INSTRUCTIONS FOR THE TASK:
An exact, complete printout of the listing is wanted, minus its images.

STORED DATA:

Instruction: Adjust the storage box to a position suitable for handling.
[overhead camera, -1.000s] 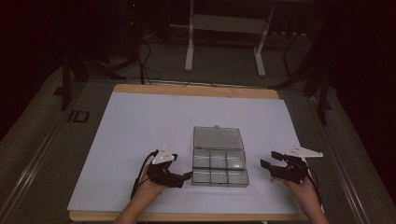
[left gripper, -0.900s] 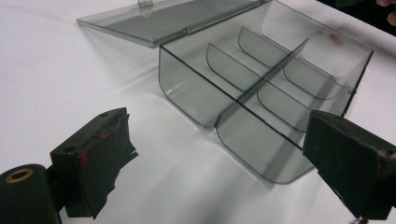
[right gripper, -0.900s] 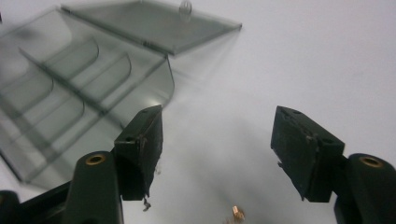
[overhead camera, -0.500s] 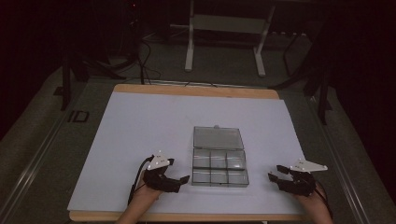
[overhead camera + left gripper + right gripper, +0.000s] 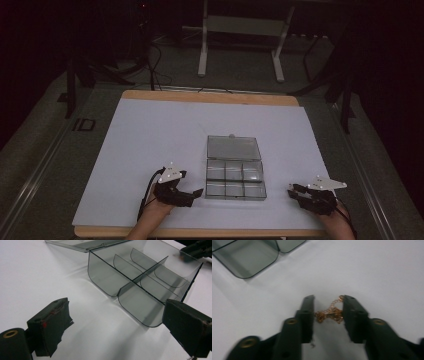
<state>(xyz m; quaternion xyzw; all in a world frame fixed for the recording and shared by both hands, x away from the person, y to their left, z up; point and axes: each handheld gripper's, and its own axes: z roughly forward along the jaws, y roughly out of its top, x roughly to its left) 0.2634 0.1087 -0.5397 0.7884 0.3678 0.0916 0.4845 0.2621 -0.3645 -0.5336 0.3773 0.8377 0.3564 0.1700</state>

ANSWER TO THE EXERCISE:
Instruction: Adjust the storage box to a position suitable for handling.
[overhead camera, -1.000s] 
[left gripper, -0.900s] 
[right gripper, -0.900s] 
[overhead camera, -0.500s] 
[overhead camera + left gripper + right gripper, +0.000s] 
<state>(xyz m; quaternion xyzw; all in a world frame fixed for the recording and shared by both hands, x away from the person, y to their left, z up; point and axes: each handheld gripper's, and its own axes: z roughly forward along the jaws, y roughly out of its top, x roughly to its left) 0.2634 0.1087 -0.5397 0.7884 0.3678 0.0916 0.4845 0.2621 -0.3645 -0.5336 0.3773 0.8377 0.3564 0.1700</state>

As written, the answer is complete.